The publishing industry is in trouble. Sales of both books and newspapers are down, and even enormous powerhouses like the New York Times have found it necessary to address the once unthinkable. While it would make a better story to have a villain who can be nobly engaged and defeated, the fall and demise of the publishing industry can overwhelmingly be attributed to one factor: technology. Or more specifically, to the changes in behavior and habits that technology and the internet have brought with them.
It is, thus, ironic that many publishers are looking toward technology to solve their financial ills. And they don’t lack for places to turn: online search schemes, electronically disseminated e-books, subscription based web-pages are but a few examples. However, Amazon is preparing what may might actually be a savior to the beleaguered industry, electronically delivered content on the iPhone and Kindle.

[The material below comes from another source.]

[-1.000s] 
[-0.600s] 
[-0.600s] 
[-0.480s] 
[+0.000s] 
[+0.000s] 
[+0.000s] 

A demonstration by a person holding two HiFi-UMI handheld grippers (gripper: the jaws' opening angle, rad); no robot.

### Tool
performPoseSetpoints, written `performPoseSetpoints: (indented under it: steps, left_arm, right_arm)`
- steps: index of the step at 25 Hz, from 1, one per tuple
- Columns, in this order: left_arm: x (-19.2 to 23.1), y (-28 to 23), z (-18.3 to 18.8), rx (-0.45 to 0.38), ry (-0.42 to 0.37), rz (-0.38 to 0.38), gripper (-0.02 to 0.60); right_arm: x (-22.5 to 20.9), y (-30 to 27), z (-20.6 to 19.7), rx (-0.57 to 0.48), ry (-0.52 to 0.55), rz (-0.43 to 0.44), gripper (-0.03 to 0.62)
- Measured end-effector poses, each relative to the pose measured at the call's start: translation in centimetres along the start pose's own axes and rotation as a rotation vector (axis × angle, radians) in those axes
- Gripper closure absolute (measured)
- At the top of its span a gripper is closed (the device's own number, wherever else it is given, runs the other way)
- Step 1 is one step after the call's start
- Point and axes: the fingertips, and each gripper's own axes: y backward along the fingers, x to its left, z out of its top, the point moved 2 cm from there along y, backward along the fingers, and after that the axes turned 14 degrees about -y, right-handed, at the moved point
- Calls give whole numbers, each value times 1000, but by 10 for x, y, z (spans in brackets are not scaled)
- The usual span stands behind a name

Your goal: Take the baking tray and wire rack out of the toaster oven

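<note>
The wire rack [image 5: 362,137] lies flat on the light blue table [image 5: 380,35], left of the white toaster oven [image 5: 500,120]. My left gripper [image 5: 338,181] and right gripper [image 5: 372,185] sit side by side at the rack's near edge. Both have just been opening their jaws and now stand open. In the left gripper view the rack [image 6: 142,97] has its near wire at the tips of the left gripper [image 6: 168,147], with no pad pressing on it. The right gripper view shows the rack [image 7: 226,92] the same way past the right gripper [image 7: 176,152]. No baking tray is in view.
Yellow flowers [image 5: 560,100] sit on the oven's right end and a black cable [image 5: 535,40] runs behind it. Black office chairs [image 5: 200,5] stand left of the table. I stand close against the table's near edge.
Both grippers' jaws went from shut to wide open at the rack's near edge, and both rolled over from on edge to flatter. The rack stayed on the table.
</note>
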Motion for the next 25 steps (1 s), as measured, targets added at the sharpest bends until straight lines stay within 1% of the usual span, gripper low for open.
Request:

Yet, at the same time that iPhone and Kindle provide access to new markets for publishers to peddle their existing wares, they also bode poorly for the future of the publishing powerhouses. The rise of the Kindle and the technology/distribution system it represents also holds the potential to irreversibly damage the relationship between publishers their most valuable asset: authors.
Here’s the problem, it’s very hard to make a living as a writer. I know, I tried. You have to be incredibly good at communicating and even better at self promotion. To actually be successful requires that you rise above the competition, and there’s a lot of it. Literally tens of thousands of people complete the “Great American Novel” each year, and any author who wants a break is competing with all of them. The goal? Land a contract with a publishing house. It’s their role as gatekeeper which has made traditional publishers the guardians of fame, fortune and success.
Electronic books in general, and Amazon in specific, have the potential to radically change this arrangement. Sure, Amazon is providing new markets for established publishers, but they also open those same opportunities to new authors. This creates an interesting conflict: in many ways, self-publishing through Amazon CreateSpace or alternative services like Scribd.com is a better deal than pursuing a traditional book contract. Self-publishers control the intellectual property rights to their work and make more money per-sale. Further, using Amazon’s services provides instant access to the eco-system and to the Kindle. And other technologies: email, blogs, and social networks have eroded the value of marketing and other support services that publishers have traditionally provided.
This might be a good time to ask, “Is this a good outcome?” After all, isn’t it better to have a larger selection and more new authors to choose from? Diversity and competition favor consumers and readers.
But let’s be honest, diversity of content isn’t really a problem. Whatever your interest, religion, or politics; you can find something to read which fills it. Are you a raging, America hating radical? Well, don’t worry, there are web-sites that have you covered. Ditto for closet-philosophers, back-seat mathematicians, and basement engineers.
In fact, the internet has made it absurdly easy for anyone to become a celebrity and propagate ideas, even unintentionally. Want to be a broadcaster? All you need is a camcorder and an abundance of free time. YouTube provides the rest. But unfortunately, just because you can find something doesn’t mean that it is worth anything. Writing is no different.
If publishing only served as a vehicle for content creation, then its death would hardly be a tragedy. In many ways, it might even be desirable as Amazon and others are positioned to provide the same services more efficiently and cheaply. But such a view overlooks another role that publishing houses have served: that of collaborative facilitator. Contrary to some opinions, a good book is not solely the product of a single mind, but may include the input and advice of many. So while some support services, like advertising and illustration may be available to self-publishers, the critical insights of experienced editors often are not; and they are essential. Some of the most promising fiction squandered its potential because the author was given far too much creative freedom.
There is a secondary point that is also important to consider, while publishers have served as fastidious gatekeepers; once you have passed through their gate, it was possible to make a decent living. That dynamic changes radically in the internet’s decentralized marketplace. Instead of convincing one person of your worth, it is instead necessary to convince hundreds of thousands, if not millions. So while the potential to earn more money is present, it is more difficult to actually do so. Worse, every other self-published author is rigorously competing for the attention of the reading public, which further amplifies the noise. And just because more options are present does not mean that people will spend more on books or spend more time reading. Very few have had breakthrough successes through self-publishing, and those that have are not necessarily exemplars of literary quality.
So, what’s the net result? Even fewer live the dream of the American novelist. While they might make some money, it is unlikely any will be able to quit the day job to pursue writing full time. In such a distributed market, no one ever really arrives. Many people make a little bit of money, but no one makes a lot of money. Those that are best served by Amazon’s publishing model already have an established and trusted brand. A fantastic example of the rich getting richer and the poor getting nothing.
This is a bad thing for writers and most especially for new authors. The changes in the marketplace might even mean that writing evolves into a supplement of other careers, rather than a career in its own right. Wouldn’t it be terrible if the William Shakespeare of the next generation were trapped in dead-end job with the fear that s/he would never be able to make a livelihood via her/his writing? The destruction of the publishing business might mean just that. More but not necessarily better, which means that dark times might await both publishers and authors.